Opened 12 months ago

Closed 10 months ago

Last modified 2 days ago

#36025 closed Bug (fixed)

__range lookup in conditional aggregate with subquery annotation does not use annotated related fields

Reported by: Aashay Amballi Owned by: Simon Charette
Component: Database layer (models, ORM) Version: 4.2
Severity: Normal Keywords: ORM
Cc: Aashay Amballi, Simon Charette Triage Stage: Ready for checkin
Has patch: yes Needs documentation: no
Needs tests: no Patch needs improvement: no
Easy pickings: no UI/UX: no

Description

I'm encountering an issue with a Django ORM operation that uses the __range filter on related fields. Here is the relevant model setup and operation:

class Project(models.Model):
    name = models.CharField(max_length=100)
    description = models.TextField()
    start_date = models.DateField()
    end_date = models.DateField()

class LaborRecord(models.Model):
    actual_hours = models.DecimalField(max_digits=5, decimal_places=2)
    billable_hours = models.DecimalField(max_digits=5, decimal_places=2)
    object_id = models.PositiveIntegerField()
    content_type = models.ForeignKey(ContentType, on_delete=models.CASCADE)
    content_object = GenericForeignKey("content_type", "object_id")

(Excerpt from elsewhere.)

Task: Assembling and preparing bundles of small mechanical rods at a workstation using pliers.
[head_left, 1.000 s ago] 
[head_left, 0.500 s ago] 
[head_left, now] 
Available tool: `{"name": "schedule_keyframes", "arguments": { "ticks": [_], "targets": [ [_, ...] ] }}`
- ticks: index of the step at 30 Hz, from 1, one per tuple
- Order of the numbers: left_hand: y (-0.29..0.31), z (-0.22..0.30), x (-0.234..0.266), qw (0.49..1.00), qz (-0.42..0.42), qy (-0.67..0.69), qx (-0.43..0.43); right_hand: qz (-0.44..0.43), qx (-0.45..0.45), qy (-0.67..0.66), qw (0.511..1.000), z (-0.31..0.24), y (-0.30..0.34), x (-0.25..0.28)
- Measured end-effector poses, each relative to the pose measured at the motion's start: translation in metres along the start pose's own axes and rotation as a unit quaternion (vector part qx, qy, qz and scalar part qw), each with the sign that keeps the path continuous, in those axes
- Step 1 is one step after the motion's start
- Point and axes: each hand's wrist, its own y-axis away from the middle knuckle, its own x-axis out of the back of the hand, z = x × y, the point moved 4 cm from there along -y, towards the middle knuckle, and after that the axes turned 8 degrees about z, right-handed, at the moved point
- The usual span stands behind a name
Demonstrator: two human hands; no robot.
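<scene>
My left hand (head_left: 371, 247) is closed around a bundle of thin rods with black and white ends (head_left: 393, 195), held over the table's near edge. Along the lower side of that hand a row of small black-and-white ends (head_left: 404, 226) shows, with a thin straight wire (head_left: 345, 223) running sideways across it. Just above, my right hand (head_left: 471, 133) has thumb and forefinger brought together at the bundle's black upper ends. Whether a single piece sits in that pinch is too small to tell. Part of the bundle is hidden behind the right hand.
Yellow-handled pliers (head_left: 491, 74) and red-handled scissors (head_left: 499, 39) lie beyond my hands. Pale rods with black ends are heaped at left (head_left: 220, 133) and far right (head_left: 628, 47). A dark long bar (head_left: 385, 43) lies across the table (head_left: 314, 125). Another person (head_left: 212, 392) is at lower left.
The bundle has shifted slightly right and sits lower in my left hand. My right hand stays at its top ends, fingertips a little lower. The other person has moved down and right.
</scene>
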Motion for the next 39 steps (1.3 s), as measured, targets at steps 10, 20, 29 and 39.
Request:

class WorkOrder(models.Model):
    class Status(models.TextChoices):
        IN_PROGRESS = 'st_in_progress', _('In Progress')
        NEW = 'st_new', _('New')
        OPEN = 'st_open', _('Open')
        CANCELLED = 'st_cancelled', _('Cancelled')
        COMPLETED = 'st_completed', _('Completed')
        REJECTED = 'st_rejected', _('Rejected')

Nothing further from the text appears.